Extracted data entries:
_ _ _ _

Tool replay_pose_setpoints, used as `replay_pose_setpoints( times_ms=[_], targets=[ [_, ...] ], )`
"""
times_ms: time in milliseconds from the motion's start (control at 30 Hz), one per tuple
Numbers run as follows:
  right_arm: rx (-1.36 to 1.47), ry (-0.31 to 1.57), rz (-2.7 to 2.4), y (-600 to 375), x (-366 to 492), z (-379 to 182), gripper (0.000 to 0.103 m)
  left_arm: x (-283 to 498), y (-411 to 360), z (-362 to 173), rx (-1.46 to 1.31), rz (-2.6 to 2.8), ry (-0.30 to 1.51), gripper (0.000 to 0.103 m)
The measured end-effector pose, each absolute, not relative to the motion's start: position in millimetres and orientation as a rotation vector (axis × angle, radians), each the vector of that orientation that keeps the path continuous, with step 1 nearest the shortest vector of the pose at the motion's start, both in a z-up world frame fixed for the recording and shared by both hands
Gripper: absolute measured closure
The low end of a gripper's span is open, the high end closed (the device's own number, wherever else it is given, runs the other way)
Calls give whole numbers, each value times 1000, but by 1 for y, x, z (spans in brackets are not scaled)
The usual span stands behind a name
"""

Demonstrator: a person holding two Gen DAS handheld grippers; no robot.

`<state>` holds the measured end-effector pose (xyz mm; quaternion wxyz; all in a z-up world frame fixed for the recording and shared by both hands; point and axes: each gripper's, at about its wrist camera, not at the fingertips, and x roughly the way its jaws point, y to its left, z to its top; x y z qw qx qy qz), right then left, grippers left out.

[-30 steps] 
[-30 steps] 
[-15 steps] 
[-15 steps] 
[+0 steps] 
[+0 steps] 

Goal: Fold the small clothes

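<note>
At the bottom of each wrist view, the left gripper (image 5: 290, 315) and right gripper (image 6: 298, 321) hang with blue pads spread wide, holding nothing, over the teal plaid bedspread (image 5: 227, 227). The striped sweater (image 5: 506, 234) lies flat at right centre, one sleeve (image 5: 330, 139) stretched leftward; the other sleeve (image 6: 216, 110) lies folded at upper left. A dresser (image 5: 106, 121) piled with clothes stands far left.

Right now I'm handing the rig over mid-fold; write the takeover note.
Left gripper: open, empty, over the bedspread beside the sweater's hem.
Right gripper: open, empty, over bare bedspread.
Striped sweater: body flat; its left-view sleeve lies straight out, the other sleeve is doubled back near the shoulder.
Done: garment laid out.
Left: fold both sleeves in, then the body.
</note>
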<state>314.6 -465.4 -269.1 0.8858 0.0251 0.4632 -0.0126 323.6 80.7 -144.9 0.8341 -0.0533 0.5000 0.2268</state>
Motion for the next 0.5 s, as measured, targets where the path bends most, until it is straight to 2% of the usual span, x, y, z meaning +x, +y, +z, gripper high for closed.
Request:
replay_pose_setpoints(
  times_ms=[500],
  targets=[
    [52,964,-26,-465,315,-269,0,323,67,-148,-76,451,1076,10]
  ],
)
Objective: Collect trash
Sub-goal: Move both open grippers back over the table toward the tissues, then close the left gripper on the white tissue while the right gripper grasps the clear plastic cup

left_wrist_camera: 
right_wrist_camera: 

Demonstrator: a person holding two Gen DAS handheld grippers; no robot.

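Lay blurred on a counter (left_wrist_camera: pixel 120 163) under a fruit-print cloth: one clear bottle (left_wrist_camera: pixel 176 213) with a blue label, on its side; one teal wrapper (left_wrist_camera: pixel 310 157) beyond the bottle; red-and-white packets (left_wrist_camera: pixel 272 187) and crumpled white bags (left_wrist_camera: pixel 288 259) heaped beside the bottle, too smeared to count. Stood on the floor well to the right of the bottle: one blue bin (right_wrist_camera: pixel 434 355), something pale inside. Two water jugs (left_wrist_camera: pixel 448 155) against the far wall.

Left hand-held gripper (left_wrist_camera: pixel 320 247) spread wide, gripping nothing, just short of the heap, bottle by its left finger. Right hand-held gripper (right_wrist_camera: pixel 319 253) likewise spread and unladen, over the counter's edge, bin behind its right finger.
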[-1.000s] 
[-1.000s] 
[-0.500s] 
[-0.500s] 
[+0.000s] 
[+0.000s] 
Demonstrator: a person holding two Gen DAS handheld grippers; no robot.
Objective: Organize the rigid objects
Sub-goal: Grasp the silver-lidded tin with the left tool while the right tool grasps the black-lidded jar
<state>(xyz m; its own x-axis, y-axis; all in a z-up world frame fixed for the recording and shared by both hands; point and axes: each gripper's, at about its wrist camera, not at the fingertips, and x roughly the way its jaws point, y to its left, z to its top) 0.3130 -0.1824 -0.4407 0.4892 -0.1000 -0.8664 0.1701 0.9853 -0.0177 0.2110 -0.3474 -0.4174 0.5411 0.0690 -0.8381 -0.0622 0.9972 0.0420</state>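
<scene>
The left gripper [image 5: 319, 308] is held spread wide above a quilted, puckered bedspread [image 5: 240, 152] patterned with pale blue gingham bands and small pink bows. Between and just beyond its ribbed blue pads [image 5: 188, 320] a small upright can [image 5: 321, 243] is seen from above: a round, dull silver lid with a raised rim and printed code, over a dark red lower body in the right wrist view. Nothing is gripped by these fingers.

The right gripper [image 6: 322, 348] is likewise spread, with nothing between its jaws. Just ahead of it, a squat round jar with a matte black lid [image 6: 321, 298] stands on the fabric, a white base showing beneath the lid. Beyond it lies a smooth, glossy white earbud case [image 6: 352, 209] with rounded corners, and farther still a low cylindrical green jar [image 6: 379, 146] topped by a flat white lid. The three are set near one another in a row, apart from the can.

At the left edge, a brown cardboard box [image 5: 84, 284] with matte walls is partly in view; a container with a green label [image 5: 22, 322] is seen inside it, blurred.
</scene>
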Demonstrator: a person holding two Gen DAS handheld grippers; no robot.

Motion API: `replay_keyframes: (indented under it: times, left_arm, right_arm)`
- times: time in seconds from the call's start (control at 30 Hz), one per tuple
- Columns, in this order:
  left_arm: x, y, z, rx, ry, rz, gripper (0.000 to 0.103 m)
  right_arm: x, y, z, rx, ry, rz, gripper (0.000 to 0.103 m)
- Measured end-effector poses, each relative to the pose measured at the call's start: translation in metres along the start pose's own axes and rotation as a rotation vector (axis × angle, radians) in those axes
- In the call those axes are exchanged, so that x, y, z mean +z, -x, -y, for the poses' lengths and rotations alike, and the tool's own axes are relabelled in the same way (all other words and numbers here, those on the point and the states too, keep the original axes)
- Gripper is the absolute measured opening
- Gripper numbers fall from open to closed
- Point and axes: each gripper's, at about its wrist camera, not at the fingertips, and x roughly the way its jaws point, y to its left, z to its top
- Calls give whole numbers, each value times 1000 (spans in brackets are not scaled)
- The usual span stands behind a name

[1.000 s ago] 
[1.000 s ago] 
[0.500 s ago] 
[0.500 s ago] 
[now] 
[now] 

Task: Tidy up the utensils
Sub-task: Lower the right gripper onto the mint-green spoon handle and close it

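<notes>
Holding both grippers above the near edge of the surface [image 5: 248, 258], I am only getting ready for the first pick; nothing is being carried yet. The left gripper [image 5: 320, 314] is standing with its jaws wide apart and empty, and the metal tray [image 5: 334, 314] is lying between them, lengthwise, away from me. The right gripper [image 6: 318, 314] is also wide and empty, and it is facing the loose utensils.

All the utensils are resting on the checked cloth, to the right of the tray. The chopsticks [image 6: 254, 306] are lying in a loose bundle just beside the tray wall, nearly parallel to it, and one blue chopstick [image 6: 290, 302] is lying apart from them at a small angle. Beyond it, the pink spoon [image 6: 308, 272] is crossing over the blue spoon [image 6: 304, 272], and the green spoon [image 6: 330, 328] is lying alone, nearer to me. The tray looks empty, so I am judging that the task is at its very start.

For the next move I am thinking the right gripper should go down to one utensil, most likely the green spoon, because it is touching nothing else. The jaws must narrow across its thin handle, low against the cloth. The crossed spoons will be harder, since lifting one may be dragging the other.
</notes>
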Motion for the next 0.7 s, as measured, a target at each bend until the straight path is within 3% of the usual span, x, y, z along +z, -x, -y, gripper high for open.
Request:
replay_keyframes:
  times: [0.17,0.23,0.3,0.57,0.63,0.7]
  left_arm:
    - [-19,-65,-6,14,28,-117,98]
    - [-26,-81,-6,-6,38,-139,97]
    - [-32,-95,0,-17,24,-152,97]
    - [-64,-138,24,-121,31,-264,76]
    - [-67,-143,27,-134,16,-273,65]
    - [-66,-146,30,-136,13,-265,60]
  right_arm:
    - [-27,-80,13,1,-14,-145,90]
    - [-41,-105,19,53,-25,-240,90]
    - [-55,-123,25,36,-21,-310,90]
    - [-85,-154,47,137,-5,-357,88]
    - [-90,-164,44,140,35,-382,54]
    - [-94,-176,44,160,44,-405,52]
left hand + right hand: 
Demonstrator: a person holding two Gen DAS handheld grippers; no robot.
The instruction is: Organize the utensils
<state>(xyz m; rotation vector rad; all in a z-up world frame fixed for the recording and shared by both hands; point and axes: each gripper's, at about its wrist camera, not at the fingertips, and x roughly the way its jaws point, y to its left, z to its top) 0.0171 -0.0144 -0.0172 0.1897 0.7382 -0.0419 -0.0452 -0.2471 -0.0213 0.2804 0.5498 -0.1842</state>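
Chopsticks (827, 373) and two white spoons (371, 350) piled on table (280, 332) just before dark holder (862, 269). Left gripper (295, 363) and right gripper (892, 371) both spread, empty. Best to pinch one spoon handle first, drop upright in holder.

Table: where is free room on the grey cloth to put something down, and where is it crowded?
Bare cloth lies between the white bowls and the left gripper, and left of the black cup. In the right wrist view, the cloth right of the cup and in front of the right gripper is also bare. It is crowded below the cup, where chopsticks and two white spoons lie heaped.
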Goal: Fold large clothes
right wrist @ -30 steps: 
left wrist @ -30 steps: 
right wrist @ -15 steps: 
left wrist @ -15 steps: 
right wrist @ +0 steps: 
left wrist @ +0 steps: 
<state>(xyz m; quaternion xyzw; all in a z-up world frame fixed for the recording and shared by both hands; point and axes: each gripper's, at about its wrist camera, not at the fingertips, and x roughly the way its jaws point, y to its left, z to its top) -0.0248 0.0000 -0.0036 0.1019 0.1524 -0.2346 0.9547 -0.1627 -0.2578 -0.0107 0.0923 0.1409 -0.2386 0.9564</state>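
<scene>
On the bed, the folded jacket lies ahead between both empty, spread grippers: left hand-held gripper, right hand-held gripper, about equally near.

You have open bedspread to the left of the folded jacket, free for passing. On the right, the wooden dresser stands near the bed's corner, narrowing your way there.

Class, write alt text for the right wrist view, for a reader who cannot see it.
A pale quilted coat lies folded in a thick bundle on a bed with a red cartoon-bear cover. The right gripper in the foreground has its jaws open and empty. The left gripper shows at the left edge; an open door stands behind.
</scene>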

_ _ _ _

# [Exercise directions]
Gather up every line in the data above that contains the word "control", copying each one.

# [Finished task]
times_ms: time in milliseconds from the motion's start (control at 30 Hz), one per tuple
- times: time in seconds from the call's start (control at 30 Hz), one per tuple

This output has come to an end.